DIRECTIONS -
Within the material below, transcribe exactly the lines from the one holding "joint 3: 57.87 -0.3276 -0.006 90" through the one holding "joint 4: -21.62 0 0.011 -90", keeping both ends and skipping the rest.

****************************************

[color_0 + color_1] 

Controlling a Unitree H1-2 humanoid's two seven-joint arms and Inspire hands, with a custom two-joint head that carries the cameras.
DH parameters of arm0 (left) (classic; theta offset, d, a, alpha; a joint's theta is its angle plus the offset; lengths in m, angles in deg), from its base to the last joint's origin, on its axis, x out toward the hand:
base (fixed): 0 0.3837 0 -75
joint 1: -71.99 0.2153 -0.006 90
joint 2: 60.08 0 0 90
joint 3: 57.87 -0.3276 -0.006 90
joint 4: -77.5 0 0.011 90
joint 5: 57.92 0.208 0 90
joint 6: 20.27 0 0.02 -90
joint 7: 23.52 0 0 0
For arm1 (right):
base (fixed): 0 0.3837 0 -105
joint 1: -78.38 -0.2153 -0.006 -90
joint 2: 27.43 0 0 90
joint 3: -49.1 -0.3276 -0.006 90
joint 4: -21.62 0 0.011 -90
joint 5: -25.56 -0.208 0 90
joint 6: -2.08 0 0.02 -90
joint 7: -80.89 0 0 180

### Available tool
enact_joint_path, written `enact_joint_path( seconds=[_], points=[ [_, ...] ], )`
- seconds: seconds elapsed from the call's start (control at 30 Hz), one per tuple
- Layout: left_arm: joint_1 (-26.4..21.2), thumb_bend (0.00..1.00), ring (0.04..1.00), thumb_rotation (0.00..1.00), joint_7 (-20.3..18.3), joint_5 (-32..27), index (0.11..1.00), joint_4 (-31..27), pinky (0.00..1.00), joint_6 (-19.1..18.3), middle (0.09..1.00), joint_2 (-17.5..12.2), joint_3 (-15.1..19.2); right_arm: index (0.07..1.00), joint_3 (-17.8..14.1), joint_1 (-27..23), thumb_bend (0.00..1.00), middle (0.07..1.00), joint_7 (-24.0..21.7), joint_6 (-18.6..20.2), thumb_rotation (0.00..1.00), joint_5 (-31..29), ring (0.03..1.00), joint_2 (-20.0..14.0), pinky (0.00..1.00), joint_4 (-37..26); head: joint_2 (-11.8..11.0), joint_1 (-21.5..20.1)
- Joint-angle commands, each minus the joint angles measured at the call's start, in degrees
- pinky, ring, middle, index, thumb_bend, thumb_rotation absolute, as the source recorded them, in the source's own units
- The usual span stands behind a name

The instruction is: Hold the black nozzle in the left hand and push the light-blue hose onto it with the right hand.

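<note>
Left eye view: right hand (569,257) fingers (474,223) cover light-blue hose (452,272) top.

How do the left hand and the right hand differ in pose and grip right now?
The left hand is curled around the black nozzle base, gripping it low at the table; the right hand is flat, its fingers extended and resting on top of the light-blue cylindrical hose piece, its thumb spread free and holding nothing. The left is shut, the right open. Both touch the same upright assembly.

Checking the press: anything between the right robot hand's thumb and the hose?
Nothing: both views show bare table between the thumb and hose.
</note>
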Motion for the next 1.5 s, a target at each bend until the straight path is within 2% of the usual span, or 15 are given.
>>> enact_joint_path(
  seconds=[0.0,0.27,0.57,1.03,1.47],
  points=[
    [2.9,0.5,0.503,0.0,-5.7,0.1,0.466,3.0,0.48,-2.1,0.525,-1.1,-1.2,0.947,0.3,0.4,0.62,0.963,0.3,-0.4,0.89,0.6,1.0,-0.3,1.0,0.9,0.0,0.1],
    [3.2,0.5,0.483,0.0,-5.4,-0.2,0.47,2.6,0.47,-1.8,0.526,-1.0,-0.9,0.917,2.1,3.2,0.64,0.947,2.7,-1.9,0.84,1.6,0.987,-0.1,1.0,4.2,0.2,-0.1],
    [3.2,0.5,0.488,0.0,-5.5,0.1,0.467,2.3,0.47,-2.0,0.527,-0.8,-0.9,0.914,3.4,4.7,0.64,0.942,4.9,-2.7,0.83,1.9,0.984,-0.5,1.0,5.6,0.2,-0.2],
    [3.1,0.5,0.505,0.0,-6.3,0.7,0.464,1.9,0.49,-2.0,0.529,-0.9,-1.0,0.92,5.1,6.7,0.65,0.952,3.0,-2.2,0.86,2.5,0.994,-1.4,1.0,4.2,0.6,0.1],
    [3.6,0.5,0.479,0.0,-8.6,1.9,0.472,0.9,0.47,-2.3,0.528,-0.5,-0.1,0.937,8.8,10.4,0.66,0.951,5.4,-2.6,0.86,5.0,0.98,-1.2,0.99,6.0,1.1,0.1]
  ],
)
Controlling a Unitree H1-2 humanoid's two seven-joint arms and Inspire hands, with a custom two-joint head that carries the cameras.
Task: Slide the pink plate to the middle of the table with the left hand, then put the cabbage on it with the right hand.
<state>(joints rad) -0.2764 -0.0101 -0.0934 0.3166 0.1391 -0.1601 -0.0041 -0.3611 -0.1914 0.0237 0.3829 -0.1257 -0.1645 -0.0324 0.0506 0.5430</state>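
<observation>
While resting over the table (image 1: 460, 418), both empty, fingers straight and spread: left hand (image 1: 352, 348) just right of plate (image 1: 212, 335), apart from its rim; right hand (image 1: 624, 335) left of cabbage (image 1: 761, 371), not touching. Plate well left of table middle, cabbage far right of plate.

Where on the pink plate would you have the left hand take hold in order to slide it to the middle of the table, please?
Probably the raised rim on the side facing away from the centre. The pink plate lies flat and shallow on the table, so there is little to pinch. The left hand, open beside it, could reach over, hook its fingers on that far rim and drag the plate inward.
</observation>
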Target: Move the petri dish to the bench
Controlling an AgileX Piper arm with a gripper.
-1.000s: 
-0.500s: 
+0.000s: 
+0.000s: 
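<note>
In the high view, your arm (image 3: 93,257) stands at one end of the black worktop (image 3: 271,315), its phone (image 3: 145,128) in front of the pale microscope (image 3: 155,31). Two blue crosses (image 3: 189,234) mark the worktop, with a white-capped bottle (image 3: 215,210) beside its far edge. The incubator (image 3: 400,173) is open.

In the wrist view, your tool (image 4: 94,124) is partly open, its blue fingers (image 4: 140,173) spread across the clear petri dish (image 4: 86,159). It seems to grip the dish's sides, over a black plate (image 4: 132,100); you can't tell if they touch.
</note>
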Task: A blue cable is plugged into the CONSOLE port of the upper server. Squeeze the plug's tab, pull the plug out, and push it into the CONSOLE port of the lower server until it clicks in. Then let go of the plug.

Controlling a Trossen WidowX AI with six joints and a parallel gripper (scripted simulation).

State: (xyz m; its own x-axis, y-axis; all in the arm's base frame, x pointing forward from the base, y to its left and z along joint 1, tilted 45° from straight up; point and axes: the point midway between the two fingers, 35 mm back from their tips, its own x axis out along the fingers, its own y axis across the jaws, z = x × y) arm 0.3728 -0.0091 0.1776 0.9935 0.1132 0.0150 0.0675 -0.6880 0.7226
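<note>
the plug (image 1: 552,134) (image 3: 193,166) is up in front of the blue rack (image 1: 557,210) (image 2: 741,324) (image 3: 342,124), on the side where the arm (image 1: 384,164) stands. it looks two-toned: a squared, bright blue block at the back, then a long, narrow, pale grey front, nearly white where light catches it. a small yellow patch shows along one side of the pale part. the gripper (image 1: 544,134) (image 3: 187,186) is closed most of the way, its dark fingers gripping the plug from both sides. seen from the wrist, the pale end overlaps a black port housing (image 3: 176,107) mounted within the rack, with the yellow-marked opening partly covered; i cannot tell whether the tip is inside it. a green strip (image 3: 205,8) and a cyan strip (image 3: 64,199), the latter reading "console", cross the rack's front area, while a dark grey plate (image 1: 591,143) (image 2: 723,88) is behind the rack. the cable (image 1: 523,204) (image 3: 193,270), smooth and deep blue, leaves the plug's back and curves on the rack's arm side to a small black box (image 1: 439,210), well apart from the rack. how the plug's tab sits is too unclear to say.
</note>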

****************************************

YOUR RESPONSE -
joint 3: 57.87 -0.3276 -0.006 90
joint 4: -77.5 0 0.011 90
joint 5: 57.92 0.208 0 90
joint 6: 20.27 0 0.02 -90
joint 7: 23.52 0 0 0
For arm1 (right):
base (fixed): 0 0.3837 0 -105
joint 1: -78.38 -0.2153 -0.006 -90
joint 2: 27.43 0 0 90
joint 3: -49.1 -0.3276 -0.006 90
joint 4: -21.62 0 0.011 -90

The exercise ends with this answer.